15 minutos. El histórico logotipo del “gusano” de la NASA fue incoporado al fuselaje del cohete y la nave de la próxima misión Artemis II, primera tripulada del programa de retorno de astronuatas a la luna.
El icónico logotipo fue introducido en 1975 por la firma Danne & Blackburn como un emblema moderno de la agencia. Tras un retiro de casi 30 años, en 2020 volvió a utilizarse en misiones y productos seleccionados, según la NASA.
Exploration Ground Systems de la NASA y el contratista principal Jacobs comenzaron a pintar el logotipo rojo en los segmentos que forman los 2 propulsores sólidos del cohete lunar el 22 de enero. Para hacerlo, los equipos utilizaron un proyector láser para marcar primero la ubicación del logotipo con cinta adhesiva.
Luego, se aplicaron 2 capas de pintura y se agregaron varias capas de imprimación transparente. Cada letra del logotipo del gusano de la NASA mide aproximadamente 1,80 metros y 25 centímetros de altura. En total, abarca más de 7,5 metros de extremo a extremo o un poco menos que la longitud de uno de los segmentos del motor propulsor del cohete.
Detalles
La ubicación del logotipo del gusano será moderadamente diferente de donde estaba durante Artemis I. Si bien seguirá ubicado en cada uno de los propulsores de 17 pisos del cohete, el logotipo modernista se colocará hacia el frente de la cubierta del túnel del sistema de propulsor. Los SLS son los propulsores sólidos más grandes y potentes que jamás han volado y proporcionan más del 75 % del empuje durante el lanzamiento.
Paralelemente, el personal de la agencia pegó el logotipo del gusano y la insignia de la ESA el 28 de enero en el adaptador del módulo de tripulación de la nave espacial. El adaptador alberga equipos electrónicos para comunicaciones, energía y control. También incluye un conector umbilical que une los sistemas eléctricos, de datos y de fluidos entre los módulos principales.
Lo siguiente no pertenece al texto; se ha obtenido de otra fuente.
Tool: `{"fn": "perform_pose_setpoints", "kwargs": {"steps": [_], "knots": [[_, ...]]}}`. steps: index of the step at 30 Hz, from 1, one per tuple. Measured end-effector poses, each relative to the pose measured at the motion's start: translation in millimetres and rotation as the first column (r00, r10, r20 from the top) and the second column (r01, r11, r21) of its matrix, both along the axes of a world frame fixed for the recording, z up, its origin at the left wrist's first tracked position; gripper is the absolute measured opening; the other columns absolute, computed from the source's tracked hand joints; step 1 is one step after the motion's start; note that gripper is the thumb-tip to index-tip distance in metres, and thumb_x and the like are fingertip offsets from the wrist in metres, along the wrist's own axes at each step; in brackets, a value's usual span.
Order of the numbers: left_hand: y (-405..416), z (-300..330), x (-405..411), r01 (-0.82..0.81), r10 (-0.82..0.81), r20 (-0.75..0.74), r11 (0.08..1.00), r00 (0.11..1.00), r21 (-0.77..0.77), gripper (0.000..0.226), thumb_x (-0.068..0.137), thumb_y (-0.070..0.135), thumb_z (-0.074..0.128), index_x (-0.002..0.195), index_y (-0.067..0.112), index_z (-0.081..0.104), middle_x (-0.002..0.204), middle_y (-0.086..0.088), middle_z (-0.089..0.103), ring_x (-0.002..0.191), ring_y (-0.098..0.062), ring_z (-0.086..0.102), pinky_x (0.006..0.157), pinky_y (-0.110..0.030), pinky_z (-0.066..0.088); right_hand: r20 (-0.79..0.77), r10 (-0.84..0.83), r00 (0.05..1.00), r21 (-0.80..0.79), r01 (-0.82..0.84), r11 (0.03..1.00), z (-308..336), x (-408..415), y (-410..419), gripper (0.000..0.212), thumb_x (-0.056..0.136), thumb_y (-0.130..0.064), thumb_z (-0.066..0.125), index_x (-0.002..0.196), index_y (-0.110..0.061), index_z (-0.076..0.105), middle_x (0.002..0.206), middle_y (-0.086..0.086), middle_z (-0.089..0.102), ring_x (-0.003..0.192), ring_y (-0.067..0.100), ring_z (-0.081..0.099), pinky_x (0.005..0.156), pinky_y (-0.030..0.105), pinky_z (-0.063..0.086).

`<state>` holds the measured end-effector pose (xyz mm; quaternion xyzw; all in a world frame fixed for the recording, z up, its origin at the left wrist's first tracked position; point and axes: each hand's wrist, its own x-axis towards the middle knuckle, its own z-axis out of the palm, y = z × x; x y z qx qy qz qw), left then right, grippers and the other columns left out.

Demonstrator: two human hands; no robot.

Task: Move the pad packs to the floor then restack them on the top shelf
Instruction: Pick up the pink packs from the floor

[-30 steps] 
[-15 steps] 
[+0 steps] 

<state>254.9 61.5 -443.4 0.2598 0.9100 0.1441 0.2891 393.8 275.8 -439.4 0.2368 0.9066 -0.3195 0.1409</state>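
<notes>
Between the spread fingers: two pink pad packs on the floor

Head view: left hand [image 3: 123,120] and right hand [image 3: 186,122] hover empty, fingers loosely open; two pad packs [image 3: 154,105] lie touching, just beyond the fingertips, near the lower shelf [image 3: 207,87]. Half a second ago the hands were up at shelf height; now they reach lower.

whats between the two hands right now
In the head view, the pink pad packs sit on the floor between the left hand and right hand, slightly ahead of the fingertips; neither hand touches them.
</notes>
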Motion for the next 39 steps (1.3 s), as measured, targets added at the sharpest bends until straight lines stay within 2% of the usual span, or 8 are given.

En octubre de 2023, los técnicos unieron los módulos de tripulación y servicio. El módulo de la tripulación albergará a los 4 astronautas en su viaje alrededor de la luna y de regreso a la Tierra en un viaje de aproximadamente 10 días. El módulo de servicio de la nave espacial, proporcionado por la ESA, suministrará al vehículo electricidad, propulsión, control térmico, aire y agua en el espacio.